**Activity:** Leaving out any pictures, print the entries that follow exactly as they stand.

**Raw data:**
++++++++++++++++++++
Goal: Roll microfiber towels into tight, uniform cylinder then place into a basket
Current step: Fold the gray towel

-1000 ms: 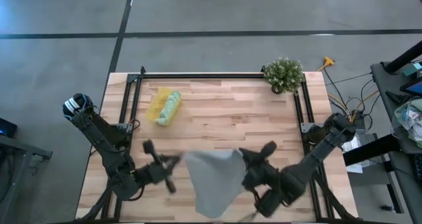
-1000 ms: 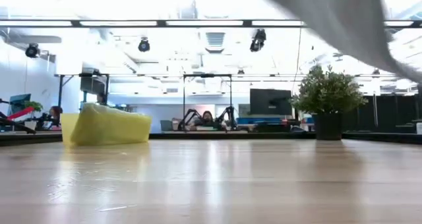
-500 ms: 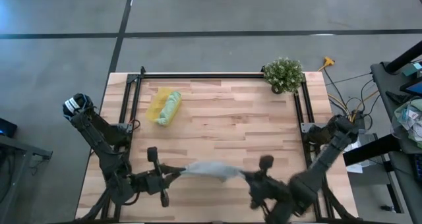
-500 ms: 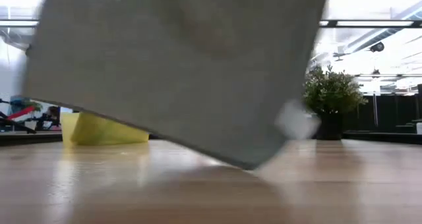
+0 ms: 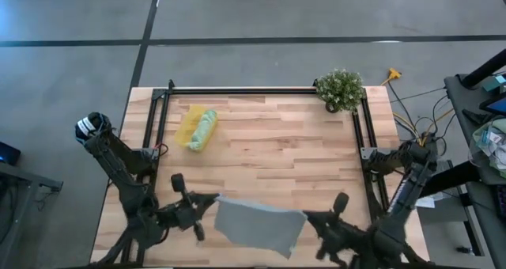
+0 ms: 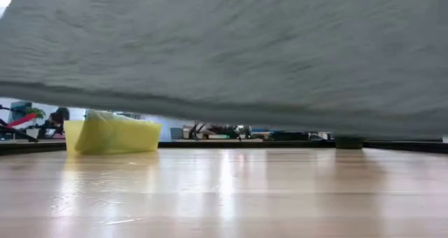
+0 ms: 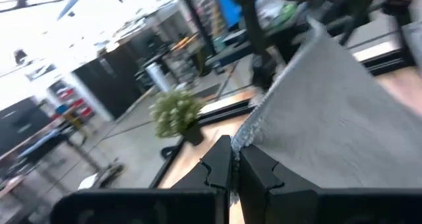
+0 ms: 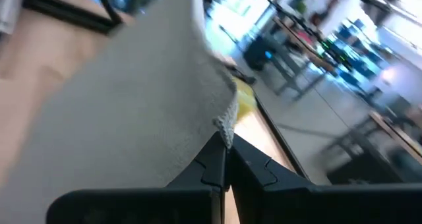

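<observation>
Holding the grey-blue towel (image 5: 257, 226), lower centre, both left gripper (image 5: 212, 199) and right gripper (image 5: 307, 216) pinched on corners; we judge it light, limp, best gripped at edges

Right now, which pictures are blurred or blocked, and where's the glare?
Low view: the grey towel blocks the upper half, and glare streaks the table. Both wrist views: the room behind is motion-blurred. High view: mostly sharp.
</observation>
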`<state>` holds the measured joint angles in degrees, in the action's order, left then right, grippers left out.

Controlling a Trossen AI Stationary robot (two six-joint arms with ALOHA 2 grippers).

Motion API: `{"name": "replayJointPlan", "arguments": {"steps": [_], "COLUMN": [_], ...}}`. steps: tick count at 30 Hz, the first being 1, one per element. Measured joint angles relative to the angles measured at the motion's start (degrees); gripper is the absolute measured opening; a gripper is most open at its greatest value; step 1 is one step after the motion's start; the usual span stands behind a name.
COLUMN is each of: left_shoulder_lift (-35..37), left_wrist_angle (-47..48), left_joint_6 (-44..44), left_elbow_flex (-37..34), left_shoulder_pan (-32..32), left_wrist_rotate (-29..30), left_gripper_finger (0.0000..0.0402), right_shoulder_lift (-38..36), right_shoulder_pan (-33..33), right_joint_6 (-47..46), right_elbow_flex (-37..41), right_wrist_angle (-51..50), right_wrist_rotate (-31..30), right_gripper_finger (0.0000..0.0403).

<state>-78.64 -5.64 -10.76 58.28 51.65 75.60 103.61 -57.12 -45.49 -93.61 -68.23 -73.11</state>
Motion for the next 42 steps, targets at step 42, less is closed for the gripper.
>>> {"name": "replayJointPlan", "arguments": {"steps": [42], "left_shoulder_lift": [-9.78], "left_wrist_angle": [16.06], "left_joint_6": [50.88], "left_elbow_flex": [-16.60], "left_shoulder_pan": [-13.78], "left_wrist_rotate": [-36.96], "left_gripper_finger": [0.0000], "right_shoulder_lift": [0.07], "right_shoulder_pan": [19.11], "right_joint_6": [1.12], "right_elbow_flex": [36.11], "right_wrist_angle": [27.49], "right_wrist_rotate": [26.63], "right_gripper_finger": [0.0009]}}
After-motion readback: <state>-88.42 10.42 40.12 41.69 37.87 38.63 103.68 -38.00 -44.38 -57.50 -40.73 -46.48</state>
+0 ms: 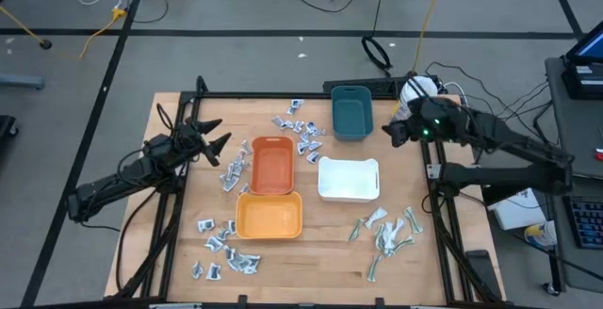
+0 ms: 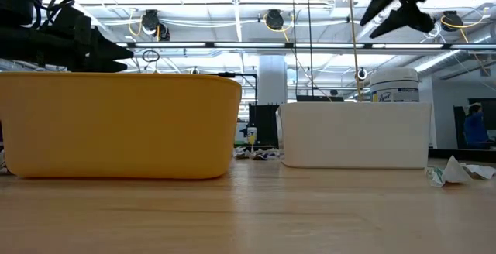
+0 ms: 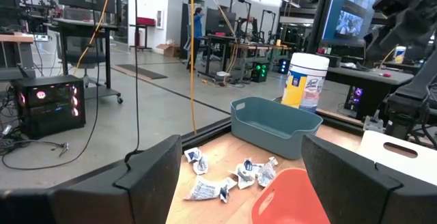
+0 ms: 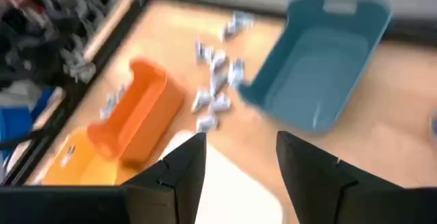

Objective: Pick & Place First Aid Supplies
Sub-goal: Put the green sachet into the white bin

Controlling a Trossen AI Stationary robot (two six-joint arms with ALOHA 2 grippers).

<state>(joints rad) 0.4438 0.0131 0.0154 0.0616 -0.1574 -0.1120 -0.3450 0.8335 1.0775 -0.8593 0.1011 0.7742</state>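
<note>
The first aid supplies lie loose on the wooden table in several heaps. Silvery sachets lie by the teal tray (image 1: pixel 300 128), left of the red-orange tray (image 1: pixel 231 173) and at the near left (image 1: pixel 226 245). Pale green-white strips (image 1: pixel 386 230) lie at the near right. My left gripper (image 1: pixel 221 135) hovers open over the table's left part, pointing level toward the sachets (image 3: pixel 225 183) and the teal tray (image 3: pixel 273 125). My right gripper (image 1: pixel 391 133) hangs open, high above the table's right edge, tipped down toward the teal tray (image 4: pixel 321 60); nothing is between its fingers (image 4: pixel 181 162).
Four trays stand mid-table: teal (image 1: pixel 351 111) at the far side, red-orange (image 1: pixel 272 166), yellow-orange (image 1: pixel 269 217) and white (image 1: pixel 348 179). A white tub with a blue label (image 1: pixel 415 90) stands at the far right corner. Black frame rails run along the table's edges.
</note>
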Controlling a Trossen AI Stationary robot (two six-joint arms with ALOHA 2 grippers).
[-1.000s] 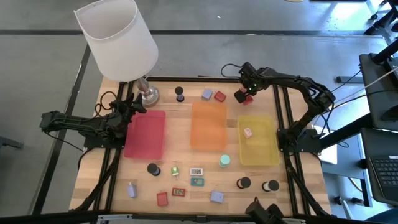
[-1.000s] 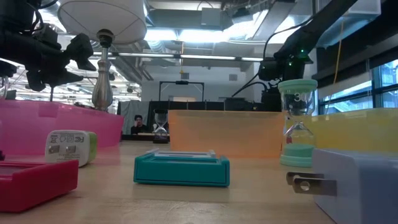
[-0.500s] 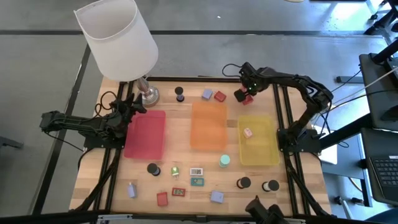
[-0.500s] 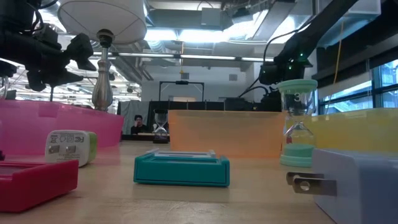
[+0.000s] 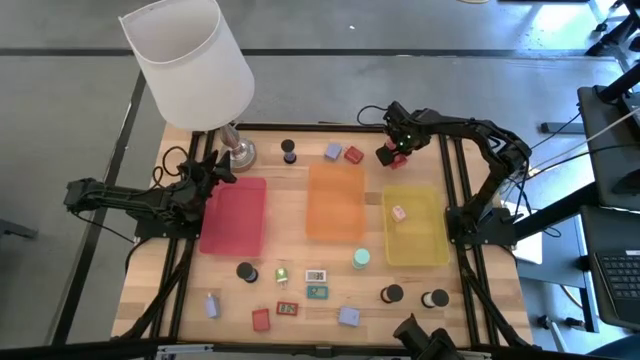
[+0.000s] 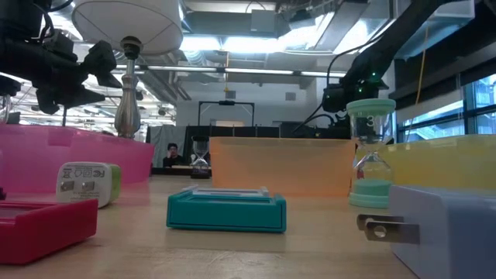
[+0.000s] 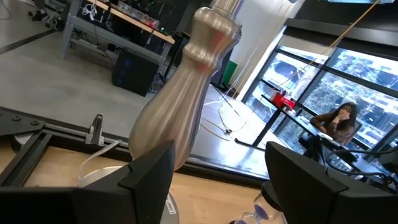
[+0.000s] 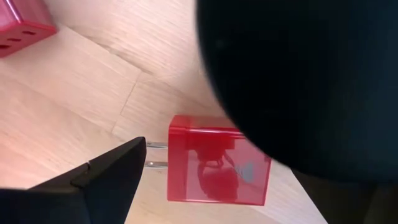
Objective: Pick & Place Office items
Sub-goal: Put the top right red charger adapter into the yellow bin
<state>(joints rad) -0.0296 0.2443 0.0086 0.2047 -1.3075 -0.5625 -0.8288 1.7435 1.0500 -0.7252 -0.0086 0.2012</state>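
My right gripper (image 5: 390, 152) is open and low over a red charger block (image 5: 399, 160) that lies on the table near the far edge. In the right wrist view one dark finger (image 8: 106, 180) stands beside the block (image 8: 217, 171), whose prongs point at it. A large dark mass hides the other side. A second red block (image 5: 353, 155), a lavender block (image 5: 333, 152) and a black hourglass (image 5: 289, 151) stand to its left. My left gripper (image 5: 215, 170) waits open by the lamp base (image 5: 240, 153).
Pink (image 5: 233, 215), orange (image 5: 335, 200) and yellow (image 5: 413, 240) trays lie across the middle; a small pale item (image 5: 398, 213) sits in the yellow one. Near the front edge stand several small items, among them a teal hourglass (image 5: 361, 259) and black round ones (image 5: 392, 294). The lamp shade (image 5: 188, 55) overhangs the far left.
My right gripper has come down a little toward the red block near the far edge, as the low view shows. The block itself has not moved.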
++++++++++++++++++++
**Result of the task:**
Goal: Roll microfiber towels into tight, uniform cylinder then place into a basket
Current step: Fold the gray towel

-1000 ms: 
-1000 ms: 
-500 ms: 
-500 ms: 
+0 ms: 
+0 ms: 
+0 ms: 
+0 ms: 

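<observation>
Holding the grey-blue towel (image 5: 257, 226), lower centre, both left gripper (image 5: 212, 199) and right gripper (image 5: 307, 216) pinched on corners; we judge it light, limp, best gripped at edges

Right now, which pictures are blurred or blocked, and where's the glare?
Low view: the grey towel blocks the upper half, and glare streaks the table. Both wrist views: the room behind is motion-blurred. High view: mostly sharp.
</observation>
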`<state>` holds the measured joint angles in degrees, in the action's order, left then right, grippers left out.

Controlling a Trossen AI Stationary robot (two six-joint arms with ALOHA 2 grippers).

Motion API: `{"name": "replayJointPlan", "arguments": {"steps": [_], "COLUMN": [_], ...}}`. steps: tick count at 30 Hz, the first being 1, one per element. Measured joint angles relative to the angles measured at the motion's start (degrees); gripper is the absolute measured opening; a gripper is most open at its greatest value; step 1 is one step after the motion's start; the usual span stands behind a name.
COLUMN is each of: left_shoulder_lift (-35..37), left_wrist_angle (-47..48), left_joint_6 (-44..44), left_elbow_flex (-37..34), left_shoulder_pan (-32..32), left_wrist_rotate (-29..30), left_gripper_finger (0.0000..0.0402), right_shoulder_lift (-38..36), right_shoulder_pan (-33..33), right_joint_6 (-47..46), right_elbow_flex (-37..41), right_wrist_angle (-51..50), right_wrist_rotate (-31..30), right_gripper_finger (0.0000..0.0403).

<state>-78.64 -5.64 -10.76 58.28 51.65 75.60 103.61 -57.12 -45.49 -93.61 -68.23 -73.11</state>
Motion for the next 42 steps, targets at step 42, less is closed for the gripper.
>>> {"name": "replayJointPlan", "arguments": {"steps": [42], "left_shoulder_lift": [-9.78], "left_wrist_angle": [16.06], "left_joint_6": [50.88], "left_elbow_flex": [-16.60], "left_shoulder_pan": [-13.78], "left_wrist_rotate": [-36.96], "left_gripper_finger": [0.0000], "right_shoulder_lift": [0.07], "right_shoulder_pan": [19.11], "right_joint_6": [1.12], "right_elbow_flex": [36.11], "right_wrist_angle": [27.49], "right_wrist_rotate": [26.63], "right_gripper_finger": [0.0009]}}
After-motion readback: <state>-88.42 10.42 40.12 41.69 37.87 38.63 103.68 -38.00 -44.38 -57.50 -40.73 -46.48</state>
+0 ms: 
+0 ms: 
+0 ms: 
+0 ms: 

Objective: Pick & Place First Aid Supplies
Sub-goal: Put the green sachet into the white bin

Controlling a Trossen AI Stationary robot (two six-joint arms with ALOHA 2 grippers).

<state>(joints rad) 0.4438 0.0131 0.0154 0.0616 -0.1574 -0.1120 -0.3450 0.8335 1.0775 -0.8593 0.1011 0.7742</state>
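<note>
The first aid supplies lie loose on the wooden table in several heaps. Silvery sachets lie by the teal tray (image 1: pixel 300 128), left of the red-orange tray (image 1: pixel 231 173) and at the near left (image 1: pixel 226 245). Pale green-white strips (image 1: pixel 386 230) lie at the near right. My left gripper (image 1: pixel 221 135) hovers open over the table's left part, pointing level toward the sachets (image 3: pixel 225 183) and the teal tray (image 3: pixel 273 125). My right gripper (image 1: pixel 391 133) hangs open, high above the table's right edge, tipped down toward the teal tray (image 4: pixel 321 60); nothing is between its fingers (image 4: pixel 181 162).
Four trays stand mid-table: teal (image 1: pixel 351 111) at the far side, red-orange (image 1: pixel 272 166), yellow-orange (image 1: pixel 269 217) and white (image 1: pixel 348 179). A white tub with a blue label (image 1: pixel 415 90) stands at the far right corner. Black frame rails run along the table's edges.
</note>
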Controlling a Trossen AI Stationary robot (two six-joint arms with ALOHA 2 grippers).
[-1.000s] 
[-1.000s] 
[-0.500s] 
[-0.500s] 
[+0.000s] 
[+0.000s] 
[+0.000s] 
[+0.000s] 
Objective: Pick & Place Office items
Sub-goal: Put the top right red charger adapter into the yellow bin
<state>(joints rad) -0.0296 0.2443 0.0086 0.2047 -1.3075 -0.5625 -0.8288 1.7435 1.0500 -0.7252 -0.0086 0.2012</state>
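My right gripper (image 5: 390, 152) is open and low over a red charger block (image 5: 399, 160) that lies on the table near the far edge. In the right wrist view one dark finger (image 8: 106, 180) stands beside the block (image 8: 217, 171), whose prongs point at it. A large dark mass hides the other side. A second red block (image 5: 353, 155), a lavender block (image 5: 333, 152) and a black hourglass (image 5: 289, 151) stand to its left. My left gripper (image 5: 215, 170) waits open by the lamp base (image 5: 240, 153).
Pink (image 5: 233, 215), orange (image 5: 335, 200) and yellow (image 5: 413, 240) trays lie across the middle; a small pale item (image 5: 398, 213) sits in the yellow one. Near the front edge stand several small items, among them a teal hourglass (image 5: 361, 259) and black round ones (image 5: 392, 294). The lamp shade (image 5: 188, 55) overhangs the far left.
My right gripper has come down a little toward the red block near the far edge, as the low view shows. The block itself has not moved.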

No more work remains in this exercise.